Eventually, we came down on to the Key by the Old Man Inn. The doors of the inn were open, and half a dozen ruffians and sailors were staggering about outside, in a drunken attempt to dance a hornpipe.
‘I keep coming back to this inn,’ I said, standing in the doorway.
‘Ridley keeps coming back to this inn,’ Hugh said.
I went inside cautiously, with Hugh on my heels watching my back. The taproom stank of beer and smoke and worse things I didn’t pause to ident
ify. I saw no one I recognized and was so busy looking about, I didn’t realize for a moment that everyone had fallen silent, staring at us.
‘I’m looking for Cuthbert Ridley,’ I said into the silence. ‘I’m told he was in here last night.’
‘He’s always in here,’ said one man sourly. ‘Never a moment’s peace. And that other one. You’d think we’d be able to get away from you gentry here.’
‘Which other one?’
‘Started tweeting like a bird,’ another man said. ‘Then asked for a ladder.’
‘He dances on it,’ Hugh said.
‘Sure he does,’ said the man in good-humoured disbelief. He lit a pipe.
I was almost choking on the smell of smoke. ‘Was he on his own? No girl with him?’
‘Tried to sweetheart Meg.’
A dark-haired girl straightened from wiping a table at the back of the room. ‘I know what he was after!’
‘Make sure you charge him high!’ pipe man said to general laughter. He puffed out a huge acrid cloud. ‘Plenty of money, that one.’
‘But you weren’t interested?’ I asked.
She cocked her head. ‘He looked rich enough. But he was angry – looked mad enough to slap a girl round a bit. I wasn’t going to take that. And he already had a lass waiting outside.’
‘In a yellow dress? No more than twelve?’
‘Some like them young,’ she said philosophically.
The customers were eyeing us thoughtfully and it wasn’t our conversation they were interested in. There was all too much concentration on our clothes and presumably on how much they’d fetch if they could be sold. ‘You know Cuthbert Ridley too?’ I asked the girl.
‘Aye,’ she said coyly. ‘I know Cuddy. Many a time. In the Biblical sense.’
I smiled politely as everyone laughed again. ‘Was he in here last night?’
‘He was.’
‘Were Ridley and Nightingale in at the same time?’
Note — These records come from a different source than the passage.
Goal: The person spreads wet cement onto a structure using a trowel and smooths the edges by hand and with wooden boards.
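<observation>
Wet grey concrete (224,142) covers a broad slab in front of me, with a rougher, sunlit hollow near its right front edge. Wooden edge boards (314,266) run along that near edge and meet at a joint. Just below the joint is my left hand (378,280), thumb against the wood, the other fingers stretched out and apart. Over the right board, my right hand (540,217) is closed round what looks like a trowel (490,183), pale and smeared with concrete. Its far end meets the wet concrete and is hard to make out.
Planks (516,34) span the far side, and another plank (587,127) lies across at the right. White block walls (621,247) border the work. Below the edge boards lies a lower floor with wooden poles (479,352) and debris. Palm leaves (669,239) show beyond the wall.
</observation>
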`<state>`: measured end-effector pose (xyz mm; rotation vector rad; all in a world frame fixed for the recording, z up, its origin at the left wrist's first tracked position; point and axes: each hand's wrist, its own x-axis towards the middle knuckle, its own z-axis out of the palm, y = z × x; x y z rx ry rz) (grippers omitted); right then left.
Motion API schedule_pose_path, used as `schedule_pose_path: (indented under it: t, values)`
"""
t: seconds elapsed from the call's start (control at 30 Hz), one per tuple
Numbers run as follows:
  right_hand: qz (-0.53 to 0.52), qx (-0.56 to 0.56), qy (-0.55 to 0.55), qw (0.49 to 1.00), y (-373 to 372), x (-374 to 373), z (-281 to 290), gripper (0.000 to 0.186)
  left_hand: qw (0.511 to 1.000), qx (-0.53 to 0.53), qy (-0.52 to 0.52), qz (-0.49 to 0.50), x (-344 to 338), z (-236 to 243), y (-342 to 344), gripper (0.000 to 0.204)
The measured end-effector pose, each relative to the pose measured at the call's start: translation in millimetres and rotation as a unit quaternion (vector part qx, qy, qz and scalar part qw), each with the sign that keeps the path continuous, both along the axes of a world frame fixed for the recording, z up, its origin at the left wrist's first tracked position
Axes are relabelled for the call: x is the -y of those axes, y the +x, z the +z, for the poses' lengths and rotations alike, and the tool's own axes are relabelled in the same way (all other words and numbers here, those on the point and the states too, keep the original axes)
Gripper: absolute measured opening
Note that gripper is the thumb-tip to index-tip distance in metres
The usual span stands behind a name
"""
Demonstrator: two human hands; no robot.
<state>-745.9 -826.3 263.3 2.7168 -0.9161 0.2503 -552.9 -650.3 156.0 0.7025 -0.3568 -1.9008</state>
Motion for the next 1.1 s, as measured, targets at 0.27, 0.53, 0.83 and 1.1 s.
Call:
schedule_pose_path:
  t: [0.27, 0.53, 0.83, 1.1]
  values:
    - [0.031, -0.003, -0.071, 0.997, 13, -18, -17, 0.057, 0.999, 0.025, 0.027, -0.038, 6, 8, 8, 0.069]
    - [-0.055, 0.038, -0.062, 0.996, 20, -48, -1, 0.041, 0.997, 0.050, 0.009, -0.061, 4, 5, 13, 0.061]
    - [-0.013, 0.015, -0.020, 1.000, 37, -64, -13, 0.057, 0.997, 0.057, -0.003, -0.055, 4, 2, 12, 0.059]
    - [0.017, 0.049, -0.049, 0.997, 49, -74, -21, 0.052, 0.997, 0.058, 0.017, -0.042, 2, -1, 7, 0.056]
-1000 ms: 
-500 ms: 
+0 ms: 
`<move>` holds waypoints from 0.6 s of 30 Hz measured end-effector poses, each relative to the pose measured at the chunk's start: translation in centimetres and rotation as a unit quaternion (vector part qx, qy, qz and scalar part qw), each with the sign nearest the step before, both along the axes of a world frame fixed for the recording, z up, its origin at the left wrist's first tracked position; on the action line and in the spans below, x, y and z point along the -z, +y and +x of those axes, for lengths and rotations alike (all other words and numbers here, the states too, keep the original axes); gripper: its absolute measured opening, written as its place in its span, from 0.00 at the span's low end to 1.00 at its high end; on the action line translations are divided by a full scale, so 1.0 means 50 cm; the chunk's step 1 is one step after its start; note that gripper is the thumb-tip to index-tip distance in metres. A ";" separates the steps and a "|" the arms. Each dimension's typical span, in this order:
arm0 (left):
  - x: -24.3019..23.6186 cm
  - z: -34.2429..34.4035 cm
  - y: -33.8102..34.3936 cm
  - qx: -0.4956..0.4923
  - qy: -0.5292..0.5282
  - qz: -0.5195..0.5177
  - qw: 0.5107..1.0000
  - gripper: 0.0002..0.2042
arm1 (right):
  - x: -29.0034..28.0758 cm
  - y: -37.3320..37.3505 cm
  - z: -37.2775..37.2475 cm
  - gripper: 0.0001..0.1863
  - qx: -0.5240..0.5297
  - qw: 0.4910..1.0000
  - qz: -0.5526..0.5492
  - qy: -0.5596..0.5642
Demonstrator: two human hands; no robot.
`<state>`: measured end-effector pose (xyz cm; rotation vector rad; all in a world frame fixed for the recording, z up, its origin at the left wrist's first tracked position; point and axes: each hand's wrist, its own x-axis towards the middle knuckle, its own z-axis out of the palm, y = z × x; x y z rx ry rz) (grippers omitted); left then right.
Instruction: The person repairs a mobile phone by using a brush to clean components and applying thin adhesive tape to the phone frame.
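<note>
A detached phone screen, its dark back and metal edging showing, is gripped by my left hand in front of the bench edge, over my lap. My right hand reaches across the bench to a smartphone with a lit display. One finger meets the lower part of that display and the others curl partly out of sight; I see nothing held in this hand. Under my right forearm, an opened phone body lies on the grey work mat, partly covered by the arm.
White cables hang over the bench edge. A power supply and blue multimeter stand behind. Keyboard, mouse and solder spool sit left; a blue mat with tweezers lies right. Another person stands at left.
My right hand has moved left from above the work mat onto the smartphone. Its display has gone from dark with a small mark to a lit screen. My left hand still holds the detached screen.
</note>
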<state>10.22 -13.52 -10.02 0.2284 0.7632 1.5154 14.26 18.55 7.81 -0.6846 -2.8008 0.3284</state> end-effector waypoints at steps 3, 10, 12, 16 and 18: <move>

‘Nah,’ she said. ‘I don’t do nothing like that.’
I winced as she grinned and the laughter echoed. ‘I meant, were they in the tavern at the same time?’
‘Nah. I’d sent the singing gent on up to the Castle. To the Black Gate. A man can find anything he likes up there. Plenty of obliging girls.’ She frowned. ‘Cuddy came in later. But he asked for the singing gent, mind. And went out again, soon after.’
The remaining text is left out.